Por Paulo Linhares*
Na antiguidade clássica, sobretudo no apogeu do Império Romano, as pessoas faziam todos os esforços possíveis para retornar às suas cidades de origem para, no lugar onde nasceram, serem recenseadas.
Naquele tempo, ser contada no censo dava à pessoa a condição de cidadania (que era confundida com a nacionalidade, no sentido atual) no âmbito do Império de Roma. Ser cidadão de um país poderoso, de um grande império sempre foi algo a engrandecer as pessoas. Não sem razão o jusfilósofo Marco Túlio Cícero dizia, com acendrado orgulho: "Civis romanus sum" ("Sou cidadão romano").
Não resta dúvida de que, atualmente, o censo - embora ainda seja uma relevante atividade do Estado, sobretudo pela valiosíssima coleta de dados sobre a população e o país - perdeu importância diante do atributo maior da cidadania que é a de participação das pessoas, no processo político, através do direito de sufrágio, que pode ser positivo (que é o direito de votar) ou negativo (o direito de ser votado ou, como ensina José Afonso da Silva(1997/350), "consiste, pois, a elegibilidade no direito de postular a designação pelos eleitores a um mandato político no Legislativo ou no Executivo").
Definitivamente, o exercício do direito de sufrágio, em especial na sua feição positiva, passou a confundir-se com o exercício da cidadania, nos dias atuais. Sempre que penso ou falo nessa questão, lembro-me das palavras do sociólogo Octávio Ianni, que tive a honra de conhecer na condição de convidado a uma palestra que proferiu, em fria manhã de inverno, no Doutorado em Educação da Universidad Complutense de Madrid, Espanha. Diz o mestre Ianni: "Pouco a pouco, as pessoas começavam a sentir-se e definir-se como cidadãos, com voz e voto, com opinião e decisão. A despeito das diferenças e discriminações de classe, raça, religião, sexo e outras, as pessoas começavam a definir-se com base em um elemento político comum às vezes novo, para muitos. A filiação partidária, o voto secreto nas eleições municipais, estaduais e federais, a possibilidade de falar pela voz do deputado, de fazer-se ouvir pelo líder do sindicato ou partido, por via da imprensa escrita ou falada, tudo isso constituía o princípio e a prática da cidadania." Palavras atualíssimas e bem talhadas para este momento da vida brasileira.
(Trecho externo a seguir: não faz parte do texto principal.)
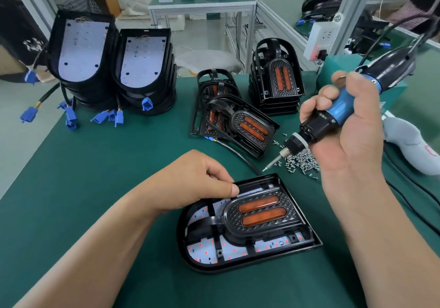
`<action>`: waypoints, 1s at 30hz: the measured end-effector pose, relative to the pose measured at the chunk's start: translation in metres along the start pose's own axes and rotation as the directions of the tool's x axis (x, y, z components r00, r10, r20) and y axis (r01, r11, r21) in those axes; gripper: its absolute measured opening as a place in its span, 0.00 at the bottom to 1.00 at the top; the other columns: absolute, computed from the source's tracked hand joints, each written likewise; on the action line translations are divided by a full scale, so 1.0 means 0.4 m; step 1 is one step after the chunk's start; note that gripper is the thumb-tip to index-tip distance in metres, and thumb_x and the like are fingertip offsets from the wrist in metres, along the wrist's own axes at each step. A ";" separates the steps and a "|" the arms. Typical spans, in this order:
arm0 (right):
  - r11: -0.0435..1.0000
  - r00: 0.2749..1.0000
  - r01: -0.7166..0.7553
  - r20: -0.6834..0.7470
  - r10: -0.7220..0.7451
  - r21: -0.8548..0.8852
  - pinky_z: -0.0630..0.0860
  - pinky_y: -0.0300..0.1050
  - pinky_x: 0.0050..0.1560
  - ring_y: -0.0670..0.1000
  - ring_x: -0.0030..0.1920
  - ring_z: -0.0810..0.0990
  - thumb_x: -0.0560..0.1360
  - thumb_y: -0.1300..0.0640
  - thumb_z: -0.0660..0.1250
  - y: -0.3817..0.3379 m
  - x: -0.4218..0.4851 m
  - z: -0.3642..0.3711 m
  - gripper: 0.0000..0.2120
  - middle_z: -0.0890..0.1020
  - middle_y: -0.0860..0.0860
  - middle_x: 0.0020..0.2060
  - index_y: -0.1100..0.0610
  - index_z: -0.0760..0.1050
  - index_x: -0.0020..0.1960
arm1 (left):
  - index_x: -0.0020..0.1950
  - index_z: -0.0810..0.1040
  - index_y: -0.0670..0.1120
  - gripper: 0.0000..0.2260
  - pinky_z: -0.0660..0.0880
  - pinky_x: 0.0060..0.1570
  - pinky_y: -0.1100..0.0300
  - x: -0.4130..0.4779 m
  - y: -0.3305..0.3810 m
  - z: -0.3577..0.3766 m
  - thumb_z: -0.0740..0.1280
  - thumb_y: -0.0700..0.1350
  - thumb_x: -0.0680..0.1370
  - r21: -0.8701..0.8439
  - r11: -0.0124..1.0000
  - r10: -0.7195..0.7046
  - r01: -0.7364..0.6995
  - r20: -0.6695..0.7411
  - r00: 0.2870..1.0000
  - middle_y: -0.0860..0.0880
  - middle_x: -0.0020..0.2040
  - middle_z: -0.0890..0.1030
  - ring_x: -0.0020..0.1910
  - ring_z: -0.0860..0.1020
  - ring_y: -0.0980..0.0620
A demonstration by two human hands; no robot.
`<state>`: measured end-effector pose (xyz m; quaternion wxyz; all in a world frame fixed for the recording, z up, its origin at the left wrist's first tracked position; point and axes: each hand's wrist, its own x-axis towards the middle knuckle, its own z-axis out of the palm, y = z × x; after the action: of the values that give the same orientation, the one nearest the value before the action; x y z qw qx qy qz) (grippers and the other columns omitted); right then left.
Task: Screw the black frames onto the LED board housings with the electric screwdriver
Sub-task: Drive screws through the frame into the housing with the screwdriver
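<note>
My right hand [345, 136] is wrapped fully round the blue barrel of the electric screwdriver [333, 115], fingers curled tight. The tool is tilted so its bit [271, 165] points down and away from my palm. The tip hovers just above the loose pile of screws [302, 160] lying under my knuckles, I judge so that it can pick up a screw.

My left hand [204, 184] rests on the far rim of the LED board housing [183, 234], fingers curled under and thumb laid flat along the edge. I judge it is there to keep the housing from sliding on the green mat [95, 165]. Whether those fingers also pinch a screw, I cannot tell.

The black frame [259, 215] with its two orange lenses sits inside that housing, just off my left thumb tip and below the bit. It lies flat, its screw tabs facing up where I can reach them.

Beyond my left hand stand the stacked bare housings [83, 53]; beyond my right fingers, the stack of spare frames [276, 77]. Both are within reach.
</note>
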<state>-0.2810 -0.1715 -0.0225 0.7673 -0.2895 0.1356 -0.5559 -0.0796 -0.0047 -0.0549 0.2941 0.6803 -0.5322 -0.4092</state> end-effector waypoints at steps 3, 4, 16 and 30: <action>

Hoje, 31 de outubro de 2010, é um data para ser lembrada na história destes auriverdes Brasis. A escolha democrática de mais um(a) presidente - gosto do substantivo de dois gêneros, embora a palavra "presidenta" também seja de uso corrente - da República, em um dos mais significativos processos eleitorais do planeta, por seus aspectos qualitativos e quantitativos (neste caso, envolve 135.804.433 eleitores aptos ao exercício do direito de sufrágio), isto sem mencionar que a estruturação do sistema eletrônico de votação, precedido da construção de um dos melhores e maiores cadastros eleitorais do mundo, melhorou substancialmente o processo eleitoral brasileiro, banindo uma série de vícios comuns ao sistema anterior, posto que não possa ser considerado o ideal, como erroneamente defendem alguns.
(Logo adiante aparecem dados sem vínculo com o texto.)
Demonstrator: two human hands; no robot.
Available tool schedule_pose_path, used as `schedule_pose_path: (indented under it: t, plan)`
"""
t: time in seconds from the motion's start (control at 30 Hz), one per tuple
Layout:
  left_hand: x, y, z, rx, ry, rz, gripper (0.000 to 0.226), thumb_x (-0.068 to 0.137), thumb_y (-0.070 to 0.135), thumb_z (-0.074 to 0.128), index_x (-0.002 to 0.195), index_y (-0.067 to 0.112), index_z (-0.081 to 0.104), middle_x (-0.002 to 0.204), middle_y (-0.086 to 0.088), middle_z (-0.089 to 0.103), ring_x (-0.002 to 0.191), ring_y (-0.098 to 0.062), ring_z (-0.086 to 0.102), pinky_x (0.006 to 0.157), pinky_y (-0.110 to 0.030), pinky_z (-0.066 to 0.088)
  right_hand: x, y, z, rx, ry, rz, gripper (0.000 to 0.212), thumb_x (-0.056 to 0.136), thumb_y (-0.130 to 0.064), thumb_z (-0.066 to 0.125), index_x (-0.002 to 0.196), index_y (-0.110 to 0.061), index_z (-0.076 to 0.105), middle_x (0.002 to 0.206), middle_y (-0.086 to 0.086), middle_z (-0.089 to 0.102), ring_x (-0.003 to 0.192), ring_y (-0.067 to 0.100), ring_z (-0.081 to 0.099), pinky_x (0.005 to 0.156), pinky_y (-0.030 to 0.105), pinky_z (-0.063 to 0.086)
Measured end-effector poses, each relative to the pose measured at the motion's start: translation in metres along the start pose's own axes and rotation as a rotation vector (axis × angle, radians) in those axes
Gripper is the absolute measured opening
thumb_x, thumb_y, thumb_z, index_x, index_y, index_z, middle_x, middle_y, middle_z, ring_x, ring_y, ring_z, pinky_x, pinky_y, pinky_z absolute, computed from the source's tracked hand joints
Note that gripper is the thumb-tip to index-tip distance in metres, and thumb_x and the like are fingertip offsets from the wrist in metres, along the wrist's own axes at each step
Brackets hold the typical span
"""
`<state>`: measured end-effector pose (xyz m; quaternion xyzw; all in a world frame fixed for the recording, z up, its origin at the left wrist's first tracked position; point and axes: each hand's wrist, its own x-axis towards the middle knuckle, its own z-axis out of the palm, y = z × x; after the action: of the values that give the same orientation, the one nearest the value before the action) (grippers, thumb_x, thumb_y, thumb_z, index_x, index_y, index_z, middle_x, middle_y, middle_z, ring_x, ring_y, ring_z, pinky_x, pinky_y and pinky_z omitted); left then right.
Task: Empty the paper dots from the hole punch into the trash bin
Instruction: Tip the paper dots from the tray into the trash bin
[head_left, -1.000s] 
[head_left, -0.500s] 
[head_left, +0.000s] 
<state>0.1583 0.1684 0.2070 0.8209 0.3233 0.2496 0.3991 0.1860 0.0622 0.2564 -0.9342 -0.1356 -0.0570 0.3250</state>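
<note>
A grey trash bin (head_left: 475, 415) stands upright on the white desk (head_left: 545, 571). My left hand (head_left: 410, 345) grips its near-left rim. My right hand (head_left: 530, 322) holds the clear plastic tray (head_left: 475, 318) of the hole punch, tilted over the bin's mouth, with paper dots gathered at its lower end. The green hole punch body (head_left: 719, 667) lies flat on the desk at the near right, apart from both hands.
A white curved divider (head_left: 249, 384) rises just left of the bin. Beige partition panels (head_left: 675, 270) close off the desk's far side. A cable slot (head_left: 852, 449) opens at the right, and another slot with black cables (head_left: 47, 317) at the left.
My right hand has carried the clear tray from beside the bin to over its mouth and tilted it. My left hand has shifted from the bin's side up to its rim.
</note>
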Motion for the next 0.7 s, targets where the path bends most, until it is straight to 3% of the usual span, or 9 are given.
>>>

O fantasma da abstenção ronda esta eleição. No primeiro turno deixaram de votar 24.610.296 (18,12%). Neste, o fato de recair a eleição em dia de domingo, na antevéspera de um feriado (Finados), é bem negativo porque muitas pessoas - erroneamente - preferem não votar, investindo no desfrute integral do "feriadão". É bom lembrar que a legitimidade dos resultados das urnas é tanto maior quanto for o percentual de votos dos eleitores aptos. Seja em Dilma ou em Serra, o importante é votar. Não aposte na abstenção nem seja um reles "brancoso" (que vota em branco) ou anulador de voto. A democracia não é assim tão exigente e se alimenta desse fio de esperança que sempre acompanha os embates eleitorais. Novamente, às urnas, cidadãos!
* Paulo Afonso Linhares é o Defensor Público-Geral do Estado, professor e escritor.